## Task details
Looking through the listing that follows, count every line with the string "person" and state the number alone.

## Records supplied
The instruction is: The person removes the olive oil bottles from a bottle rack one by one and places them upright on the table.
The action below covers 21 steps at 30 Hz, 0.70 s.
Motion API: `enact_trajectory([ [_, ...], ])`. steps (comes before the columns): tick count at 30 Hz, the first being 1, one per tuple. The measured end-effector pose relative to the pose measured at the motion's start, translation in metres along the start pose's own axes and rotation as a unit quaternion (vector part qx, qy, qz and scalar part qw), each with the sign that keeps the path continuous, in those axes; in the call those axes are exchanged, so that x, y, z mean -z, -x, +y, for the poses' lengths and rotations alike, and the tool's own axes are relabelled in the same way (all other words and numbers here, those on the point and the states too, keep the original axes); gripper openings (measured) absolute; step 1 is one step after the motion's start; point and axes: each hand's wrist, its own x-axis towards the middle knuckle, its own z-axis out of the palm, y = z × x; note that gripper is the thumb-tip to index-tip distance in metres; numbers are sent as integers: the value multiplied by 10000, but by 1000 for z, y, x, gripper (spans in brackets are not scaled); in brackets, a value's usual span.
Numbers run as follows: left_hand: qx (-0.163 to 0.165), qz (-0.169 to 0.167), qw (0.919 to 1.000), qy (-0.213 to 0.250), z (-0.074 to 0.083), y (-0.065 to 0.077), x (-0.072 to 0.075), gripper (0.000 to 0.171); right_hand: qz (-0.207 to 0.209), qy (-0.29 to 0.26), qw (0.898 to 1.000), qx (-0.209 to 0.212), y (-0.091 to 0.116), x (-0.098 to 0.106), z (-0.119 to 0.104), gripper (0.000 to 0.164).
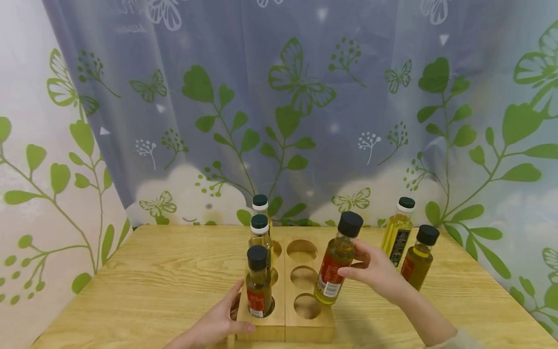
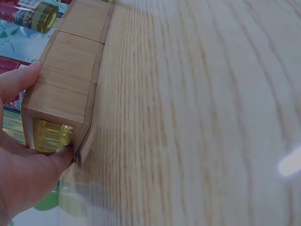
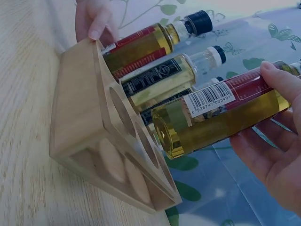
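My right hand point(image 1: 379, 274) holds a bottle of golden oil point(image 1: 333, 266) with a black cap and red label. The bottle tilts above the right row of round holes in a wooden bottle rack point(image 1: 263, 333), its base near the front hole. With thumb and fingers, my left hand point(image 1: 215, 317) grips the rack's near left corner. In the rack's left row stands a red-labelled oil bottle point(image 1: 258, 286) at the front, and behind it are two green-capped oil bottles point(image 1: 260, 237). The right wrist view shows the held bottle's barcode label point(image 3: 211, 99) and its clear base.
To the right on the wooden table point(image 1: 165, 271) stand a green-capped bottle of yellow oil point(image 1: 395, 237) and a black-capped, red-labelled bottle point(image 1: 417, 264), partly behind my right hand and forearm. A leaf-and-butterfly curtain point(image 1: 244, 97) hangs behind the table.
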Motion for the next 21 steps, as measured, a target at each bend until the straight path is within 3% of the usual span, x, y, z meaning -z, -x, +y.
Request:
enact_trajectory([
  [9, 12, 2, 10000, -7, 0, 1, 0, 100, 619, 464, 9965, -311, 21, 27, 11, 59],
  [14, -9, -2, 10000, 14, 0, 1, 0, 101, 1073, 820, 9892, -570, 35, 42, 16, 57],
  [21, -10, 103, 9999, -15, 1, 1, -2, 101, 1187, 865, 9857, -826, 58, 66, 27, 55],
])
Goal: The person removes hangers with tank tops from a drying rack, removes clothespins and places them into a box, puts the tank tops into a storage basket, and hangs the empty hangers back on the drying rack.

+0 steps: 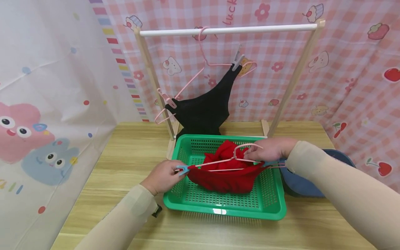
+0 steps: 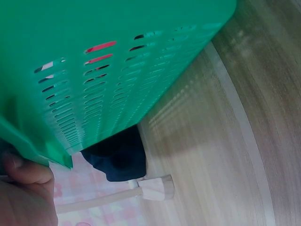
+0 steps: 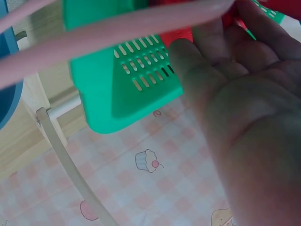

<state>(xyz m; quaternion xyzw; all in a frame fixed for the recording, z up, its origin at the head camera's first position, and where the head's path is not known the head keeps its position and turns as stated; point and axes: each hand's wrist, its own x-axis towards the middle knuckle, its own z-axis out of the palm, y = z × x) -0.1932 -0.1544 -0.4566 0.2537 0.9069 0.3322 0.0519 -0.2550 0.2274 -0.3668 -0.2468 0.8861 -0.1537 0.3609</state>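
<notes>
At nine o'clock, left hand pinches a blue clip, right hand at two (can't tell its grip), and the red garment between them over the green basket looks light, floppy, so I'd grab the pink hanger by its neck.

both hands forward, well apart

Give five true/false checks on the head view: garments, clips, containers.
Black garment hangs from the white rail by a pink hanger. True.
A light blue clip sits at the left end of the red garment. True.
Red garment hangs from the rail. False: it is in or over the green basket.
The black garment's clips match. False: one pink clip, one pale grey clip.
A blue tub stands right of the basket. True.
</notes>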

## Answer section
2